Support for jupyter notebooks and Plotting

Since 2020 PyXLL supports two cool features such as integrating Jupyter notebooks and Python-generated plots into Excel. Both features are useful if you are looking for a seamless merge between flexible coding environments like Jupyter and Excel. However, if your end user is not a Python developer, this will not add much value.
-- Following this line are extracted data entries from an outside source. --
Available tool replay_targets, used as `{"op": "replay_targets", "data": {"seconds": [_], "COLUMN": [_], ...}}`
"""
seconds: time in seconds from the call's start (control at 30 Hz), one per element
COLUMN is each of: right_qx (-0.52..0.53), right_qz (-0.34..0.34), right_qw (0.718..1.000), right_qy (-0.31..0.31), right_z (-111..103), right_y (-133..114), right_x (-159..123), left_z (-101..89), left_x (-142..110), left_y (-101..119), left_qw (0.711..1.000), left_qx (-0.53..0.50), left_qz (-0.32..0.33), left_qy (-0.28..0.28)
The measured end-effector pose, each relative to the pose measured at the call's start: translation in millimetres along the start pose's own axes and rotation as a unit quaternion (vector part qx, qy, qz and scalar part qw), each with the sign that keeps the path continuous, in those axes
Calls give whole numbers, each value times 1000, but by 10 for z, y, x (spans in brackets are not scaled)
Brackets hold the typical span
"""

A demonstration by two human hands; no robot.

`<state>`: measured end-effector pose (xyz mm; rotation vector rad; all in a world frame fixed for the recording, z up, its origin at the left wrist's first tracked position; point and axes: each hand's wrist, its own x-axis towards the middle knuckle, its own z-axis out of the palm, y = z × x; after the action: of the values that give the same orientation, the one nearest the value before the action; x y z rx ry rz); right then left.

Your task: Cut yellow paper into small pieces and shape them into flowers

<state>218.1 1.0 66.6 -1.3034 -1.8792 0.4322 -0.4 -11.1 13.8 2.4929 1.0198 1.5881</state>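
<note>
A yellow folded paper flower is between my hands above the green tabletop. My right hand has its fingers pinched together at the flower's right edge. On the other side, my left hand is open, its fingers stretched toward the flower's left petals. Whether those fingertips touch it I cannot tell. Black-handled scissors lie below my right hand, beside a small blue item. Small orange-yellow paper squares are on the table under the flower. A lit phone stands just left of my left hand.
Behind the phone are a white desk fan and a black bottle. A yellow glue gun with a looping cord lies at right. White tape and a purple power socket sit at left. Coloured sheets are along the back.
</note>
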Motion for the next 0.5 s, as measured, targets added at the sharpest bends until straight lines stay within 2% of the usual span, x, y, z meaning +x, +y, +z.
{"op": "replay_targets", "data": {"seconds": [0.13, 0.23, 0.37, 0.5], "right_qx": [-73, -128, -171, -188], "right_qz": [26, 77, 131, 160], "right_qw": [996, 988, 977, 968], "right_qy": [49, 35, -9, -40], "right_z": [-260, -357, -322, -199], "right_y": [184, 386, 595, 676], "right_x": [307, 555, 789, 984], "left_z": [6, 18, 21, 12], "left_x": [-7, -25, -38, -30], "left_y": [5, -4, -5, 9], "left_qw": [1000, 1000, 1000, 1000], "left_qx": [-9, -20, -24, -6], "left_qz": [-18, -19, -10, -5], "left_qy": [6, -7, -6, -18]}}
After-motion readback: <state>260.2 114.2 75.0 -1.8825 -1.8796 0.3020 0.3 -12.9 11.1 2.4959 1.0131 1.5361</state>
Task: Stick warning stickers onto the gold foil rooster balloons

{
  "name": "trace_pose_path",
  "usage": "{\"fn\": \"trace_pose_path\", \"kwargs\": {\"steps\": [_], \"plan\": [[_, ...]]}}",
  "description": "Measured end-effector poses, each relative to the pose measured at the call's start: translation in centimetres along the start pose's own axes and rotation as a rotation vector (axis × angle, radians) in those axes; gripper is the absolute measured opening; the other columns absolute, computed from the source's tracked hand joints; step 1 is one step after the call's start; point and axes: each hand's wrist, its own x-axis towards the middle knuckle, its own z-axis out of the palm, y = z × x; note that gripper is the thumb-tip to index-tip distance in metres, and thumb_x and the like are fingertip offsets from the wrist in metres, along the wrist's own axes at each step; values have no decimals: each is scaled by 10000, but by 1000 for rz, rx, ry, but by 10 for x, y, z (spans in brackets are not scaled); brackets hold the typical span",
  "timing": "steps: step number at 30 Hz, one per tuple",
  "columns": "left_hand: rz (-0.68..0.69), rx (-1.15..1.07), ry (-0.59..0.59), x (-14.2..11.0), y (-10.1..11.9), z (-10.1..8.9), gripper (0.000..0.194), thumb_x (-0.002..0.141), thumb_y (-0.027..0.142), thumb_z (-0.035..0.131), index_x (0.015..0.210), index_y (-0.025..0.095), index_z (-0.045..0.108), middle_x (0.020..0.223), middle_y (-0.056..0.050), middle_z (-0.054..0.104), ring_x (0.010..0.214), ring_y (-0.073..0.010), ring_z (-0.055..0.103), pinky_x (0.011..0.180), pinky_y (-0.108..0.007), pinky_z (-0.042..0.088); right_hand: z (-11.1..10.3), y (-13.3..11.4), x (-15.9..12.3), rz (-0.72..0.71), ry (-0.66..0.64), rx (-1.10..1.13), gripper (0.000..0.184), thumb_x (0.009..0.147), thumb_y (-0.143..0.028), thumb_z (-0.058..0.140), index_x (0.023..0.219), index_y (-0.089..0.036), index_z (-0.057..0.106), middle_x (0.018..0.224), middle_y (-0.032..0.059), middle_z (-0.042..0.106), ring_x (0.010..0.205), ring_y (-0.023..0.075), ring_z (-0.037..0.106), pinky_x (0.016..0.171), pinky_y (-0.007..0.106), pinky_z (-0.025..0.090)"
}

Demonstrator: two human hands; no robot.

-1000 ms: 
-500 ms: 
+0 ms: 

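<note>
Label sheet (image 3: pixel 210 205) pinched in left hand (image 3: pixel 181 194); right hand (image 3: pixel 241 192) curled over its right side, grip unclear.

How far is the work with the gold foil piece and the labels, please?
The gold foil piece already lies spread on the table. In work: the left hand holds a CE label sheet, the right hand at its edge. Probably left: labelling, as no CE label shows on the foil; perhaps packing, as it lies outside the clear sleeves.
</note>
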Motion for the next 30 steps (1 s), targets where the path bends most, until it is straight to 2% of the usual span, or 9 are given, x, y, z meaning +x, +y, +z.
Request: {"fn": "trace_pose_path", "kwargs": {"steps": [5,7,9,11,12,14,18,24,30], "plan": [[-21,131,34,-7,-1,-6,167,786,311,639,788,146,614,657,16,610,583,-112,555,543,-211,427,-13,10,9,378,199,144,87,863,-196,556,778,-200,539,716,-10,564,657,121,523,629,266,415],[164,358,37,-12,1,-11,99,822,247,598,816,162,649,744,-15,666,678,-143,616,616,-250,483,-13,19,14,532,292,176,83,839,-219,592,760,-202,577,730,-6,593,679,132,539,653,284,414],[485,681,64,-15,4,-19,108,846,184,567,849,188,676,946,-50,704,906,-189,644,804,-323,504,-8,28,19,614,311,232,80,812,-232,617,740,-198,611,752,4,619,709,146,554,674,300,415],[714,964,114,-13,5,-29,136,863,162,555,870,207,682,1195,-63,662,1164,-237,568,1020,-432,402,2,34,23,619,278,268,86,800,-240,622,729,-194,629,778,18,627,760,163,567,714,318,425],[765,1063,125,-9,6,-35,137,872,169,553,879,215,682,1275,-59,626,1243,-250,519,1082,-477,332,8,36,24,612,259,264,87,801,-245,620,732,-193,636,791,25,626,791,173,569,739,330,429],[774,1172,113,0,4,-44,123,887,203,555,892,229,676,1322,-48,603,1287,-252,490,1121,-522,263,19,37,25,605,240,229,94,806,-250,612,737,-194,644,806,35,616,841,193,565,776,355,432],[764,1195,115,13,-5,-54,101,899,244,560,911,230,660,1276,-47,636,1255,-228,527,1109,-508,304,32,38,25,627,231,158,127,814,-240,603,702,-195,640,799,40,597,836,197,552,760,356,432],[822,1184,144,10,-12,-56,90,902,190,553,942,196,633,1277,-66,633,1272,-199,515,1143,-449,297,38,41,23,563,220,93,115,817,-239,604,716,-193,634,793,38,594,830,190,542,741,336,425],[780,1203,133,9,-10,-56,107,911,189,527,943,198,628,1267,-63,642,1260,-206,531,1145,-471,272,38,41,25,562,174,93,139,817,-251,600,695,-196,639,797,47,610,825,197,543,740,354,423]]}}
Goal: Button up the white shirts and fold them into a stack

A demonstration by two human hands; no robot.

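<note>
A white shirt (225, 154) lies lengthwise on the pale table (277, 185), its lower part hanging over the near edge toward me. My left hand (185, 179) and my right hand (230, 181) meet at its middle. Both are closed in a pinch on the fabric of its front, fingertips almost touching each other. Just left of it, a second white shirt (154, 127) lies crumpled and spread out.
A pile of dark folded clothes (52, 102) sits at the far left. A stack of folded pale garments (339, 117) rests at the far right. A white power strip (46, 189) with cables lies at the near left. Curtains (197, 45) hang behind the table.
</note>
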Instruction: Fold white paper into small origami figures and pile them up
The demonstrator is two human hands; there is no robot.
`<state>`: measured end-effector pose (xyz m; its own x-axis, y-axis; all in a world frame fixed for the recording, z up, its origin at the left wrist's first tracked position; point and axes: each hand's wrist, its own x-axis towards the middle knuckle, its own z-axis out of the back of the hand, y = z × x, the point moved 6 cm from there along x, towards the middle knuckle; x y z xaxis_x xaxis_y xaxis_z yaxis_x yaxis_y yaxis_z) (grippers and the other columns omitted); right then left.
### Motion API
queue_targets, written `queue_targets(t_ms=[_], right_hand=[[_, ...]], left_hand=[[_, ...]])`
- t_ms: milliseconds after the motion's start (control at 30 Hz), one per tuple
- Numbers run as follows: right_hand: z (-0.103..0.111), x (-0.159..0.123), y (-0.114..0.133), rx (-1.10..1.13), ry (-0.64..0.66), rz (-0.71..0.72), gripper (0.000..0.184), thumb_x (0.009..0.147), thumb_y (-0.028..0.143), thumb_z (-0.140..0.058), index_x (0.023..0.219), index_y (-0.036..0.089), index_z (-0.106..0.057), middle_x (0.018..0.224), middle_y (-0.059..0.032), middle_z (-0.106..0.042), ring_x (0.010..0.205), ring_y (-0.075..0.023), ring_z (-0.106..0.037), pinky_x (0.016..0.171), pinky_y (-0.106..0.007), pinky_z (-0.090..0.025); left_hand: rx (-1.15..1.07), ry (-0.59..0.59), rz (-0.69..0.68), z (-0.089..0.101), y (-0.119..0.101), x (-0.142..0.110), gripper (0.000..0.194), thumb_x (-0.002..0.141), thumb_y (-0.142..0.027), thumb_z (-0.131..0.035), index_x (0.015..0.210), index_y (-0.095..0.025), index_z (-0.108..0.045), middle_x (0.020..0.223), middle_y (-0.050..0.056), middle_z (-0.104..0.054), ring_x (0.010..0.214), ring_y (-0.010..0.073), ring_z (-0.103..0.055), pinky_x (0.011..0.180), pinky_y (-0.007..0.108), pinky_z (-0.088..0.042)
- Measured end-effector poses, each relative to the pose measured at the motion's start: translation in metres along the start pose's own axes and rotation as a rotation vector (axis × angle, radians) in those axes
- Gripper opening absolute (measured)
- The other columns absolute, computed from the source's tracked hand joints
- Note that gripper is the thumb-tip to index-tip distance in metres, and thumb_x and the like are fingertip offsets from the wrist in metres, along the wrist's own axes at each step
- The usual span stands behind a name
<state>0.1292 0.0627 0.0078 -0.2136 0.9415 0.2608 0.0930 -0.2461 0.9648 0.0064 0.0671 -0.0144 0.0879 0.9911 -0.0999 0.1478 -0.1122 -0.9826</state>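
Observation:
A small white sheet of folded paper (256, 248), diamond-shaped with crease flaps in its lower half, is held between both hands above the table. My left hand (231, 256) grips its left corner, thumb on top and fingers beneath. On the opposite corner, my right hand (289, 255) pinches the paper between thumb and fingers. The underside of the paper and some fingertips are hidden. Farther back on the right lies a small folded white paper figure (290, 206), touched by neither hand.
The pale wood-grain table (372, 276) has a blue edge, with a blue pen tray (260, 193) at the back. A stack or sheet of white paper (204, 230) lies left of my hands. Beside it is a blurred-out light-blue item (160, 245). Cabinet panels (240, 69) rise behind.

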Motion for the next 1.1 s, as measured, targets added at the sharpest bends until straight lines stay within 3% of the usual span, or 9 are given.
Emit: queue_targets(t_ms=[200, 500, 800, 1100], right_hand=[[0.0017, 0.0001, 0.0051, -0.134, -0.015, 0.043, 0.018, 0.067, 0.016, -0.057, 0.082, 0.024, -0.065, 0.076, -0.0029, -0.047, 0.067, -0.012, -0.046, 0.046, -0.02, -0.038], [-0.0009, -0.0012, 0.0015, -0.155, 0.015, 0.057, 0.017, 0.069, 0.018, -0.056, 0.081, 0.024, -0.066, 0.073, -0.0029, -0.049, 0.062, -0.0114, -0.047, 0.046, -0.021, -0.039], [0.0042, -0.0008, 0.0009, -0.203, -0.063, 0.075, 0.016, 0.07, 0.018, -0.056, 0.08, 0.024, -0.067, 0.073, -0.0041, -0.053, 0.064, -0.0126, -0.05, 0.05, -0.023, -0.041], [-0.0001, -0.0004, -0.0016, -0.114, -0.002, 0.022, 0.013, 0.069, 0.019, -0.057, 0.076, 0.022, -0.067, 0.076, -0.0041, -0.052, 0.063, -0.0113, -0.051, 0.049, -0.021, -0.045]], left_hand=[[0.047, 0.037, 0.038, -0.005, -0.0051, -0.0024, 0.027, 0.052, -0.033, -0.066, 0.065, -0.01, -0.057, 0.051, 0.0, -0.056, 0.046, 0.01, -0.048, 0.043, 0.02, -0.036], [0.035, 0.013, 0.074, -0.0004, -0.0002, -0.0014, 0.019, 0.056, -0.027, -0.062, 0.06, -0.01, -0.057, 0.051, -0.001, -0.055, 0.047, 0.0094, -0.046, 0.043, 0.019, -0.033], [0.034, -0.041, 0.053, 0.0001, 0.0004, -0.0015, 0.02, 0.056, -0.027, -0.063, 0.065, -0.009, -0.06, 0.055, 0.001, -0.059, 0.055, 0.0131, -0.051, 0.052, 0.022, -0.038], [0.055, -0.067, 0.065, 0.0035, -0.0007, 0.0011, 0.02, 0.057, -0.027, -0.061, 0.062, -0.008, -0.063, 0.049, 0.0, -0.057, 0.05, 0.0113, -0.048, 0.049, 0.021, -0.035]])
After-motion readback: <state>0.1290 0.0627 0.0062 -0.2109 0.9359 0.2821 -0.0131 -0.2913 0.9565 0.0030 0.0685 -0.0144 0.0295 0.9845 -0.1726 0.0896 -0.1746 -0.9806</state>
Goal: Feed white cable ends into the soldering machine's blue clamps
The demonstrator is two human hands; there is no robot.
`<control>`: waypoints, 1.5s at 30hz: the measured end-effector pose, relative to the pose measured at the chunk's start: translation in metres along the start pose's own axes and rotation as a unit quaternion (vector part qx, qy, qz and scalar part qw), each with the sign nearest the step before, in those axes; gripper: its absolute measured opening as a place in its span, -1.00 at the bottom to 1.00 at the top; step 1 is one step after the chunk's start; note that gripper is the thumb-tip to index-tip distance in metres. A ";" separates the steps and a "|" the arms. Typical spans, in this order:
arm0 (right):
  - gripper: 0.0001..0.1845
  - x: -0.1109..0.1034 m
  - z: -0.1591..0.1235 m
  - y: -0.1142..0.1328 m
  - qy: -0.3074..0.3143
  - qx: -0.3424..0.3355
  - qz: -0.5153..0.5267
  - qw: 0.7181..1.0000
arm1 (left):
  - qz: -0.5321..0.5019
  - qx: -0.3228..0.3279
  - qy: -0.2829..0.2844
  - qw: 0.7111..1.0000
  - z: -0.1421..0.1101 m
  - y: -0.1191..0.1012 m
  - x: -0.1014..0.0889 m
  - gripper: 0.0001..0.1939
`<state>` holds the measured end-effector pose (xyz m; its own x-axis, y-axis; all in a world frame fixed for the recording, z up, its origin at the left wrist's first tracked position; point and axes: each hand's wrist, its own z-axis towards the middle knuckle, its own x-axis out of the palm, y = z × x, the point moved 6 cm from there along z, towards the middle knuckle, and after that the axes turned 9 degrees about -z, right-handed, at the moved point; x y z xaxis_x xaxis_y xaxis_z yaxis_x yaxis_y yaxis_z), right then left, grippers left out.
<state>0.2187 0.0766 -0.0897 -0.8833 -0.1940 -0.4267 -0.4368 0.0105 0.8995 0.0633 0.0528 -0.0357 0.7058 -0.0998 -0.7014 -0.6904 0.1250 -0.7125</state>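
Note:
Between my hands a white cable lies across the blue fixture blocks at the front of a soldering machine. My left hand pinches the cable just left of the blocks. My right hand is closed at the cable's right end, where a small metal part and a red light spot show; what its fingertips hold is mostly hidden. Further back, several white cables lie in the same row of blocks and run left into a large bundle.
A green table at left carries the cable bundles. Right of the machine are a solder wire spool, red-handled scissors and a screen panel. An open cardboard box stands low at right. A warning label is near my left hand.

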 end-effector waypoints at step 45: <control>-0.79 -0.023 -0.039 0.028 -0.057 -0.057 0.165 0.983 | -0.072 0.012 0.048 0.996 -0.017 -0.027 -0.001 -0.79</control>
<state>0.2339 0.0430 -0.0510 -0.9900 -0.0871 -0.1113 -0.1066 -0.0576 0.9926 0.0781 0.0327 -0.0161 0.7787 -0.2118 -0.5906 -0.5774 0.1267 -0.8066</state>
You need to download and install the version of the addin that matches the version of Python you have locally. And yes, you need to have a Python locally installed as PyXLL does not come with one. After downloading the addin, installation is quite simple with pip and the command line tool. Once installed you need to edit a config file to tell PyXLL where the Python executable is and where the modules to be exposed to Excel are. A lot of PyXLL configurations are done via a single config file.

Documentation and Support

PyXLL is a mature addin and there is a great deal of documentation and examples on its website. There is also a YouTube channel with a few interesting PyXLL usage videos (a chat bot example). There is 24/7 support via email for all users.

Licencing and Pricing

# xlwings

xlwings has been around since 2014 and it is part of the whole ecosystem built around Excel, developed and maintained by two ex-investment bankers, Felix Zumstein and Björn Stiel. The main library is part of the Python Anaconda distribution, and can also be installed with pip. Advanced features of xlwings PRO are available on a paid subscription basis, if used for commercial purposes. This review will focus on using the main library to write Excel UDFs in Python.

Ease of Use

Since xlwings is part of the Anaconda distribution, I did not have to install additional software or libraries. Installing the addin is easy on the command line.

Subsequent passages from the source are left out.